[What you need to do]: Where a line in the listing contains the string "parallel", copy that line out.
-------- Source information --------
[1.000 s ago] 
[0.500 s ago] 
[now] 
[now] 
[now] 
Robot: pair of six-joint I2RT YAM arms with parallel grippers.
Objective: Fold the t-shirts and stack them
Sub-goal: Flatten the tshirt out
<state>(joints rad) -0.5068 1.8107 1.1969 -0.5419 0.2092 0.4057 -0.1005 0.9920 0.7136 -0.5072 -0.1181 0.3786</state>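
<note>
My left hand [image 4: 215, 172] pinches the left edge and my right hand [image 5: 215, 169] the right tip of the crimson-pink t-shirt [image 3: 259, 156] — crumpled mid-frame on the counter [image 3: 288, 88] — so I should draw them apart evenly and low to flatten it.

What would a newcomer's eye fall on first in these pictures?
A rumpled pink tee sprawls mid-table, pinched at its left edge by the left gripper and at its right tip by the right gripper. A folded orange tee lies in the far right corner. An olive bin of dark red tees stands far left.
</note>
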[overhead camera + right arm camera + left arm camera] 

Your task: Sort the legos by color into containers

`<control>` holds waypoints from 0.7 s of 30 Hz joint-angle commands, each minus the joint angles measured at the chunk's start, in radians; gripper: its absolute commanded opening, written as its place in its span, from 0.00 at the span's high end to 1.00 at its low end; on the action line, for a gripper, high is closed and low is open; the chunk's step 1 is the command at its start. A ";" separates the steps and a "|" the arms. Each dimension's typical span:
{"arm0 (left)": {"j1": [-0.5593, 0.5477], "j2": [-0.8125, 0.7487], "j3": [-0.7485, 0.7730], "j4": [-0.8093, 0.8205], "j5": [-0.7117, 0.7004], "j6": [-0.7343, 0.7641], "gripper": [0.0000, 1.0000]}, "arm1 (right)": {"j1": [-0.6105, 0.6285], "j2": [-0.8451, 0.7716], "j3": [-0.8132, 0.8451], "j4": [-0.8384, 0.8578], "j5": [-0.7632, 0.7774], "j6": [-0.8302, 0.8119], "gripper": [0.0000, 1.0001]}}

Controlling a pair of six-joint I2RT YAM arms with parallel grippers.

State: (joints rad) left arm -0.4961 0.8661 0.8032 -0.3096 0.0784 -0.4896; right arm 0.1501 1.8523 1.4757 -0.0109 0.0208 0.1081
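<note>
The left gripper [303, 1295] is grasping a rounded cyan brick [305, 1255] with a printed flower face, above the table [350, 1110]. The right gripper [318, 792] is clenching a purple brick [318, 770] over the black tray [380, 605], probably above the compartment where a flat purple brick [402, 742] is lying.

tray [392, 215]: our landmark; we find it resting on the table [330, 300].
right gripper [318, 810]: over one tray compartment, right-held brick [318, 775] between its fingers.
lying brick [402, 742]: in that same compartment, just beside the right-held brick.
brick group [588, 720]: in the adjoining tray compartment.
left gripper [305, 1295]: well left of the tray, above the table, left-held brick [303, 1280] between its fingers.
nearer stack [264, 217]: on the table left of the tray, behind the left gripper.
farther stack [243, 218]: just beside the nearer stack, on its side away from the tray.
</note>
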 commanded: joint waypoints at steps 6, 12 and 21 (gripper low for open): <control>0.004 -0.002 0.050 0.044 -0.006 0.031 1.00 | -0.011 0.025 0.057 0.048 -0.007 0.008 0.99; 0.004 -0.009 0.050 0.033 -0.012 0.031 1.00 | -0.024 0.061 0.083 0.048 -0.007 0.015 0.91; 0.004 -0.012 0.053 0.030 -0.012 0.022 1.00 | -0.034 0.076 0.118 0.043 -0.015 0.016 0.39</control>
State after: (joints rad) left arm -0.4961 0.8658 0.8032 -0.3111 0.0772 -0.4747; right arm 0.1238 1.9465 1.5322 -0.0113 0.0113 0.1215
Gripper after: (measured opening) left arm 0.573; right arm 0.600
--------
[Solution to the problem]:
Robot: pair of six-joint I2RT YAM arms with parallel grippers.
Controlling a pair of six-joint I2RT YAM arms with parallel grippers.

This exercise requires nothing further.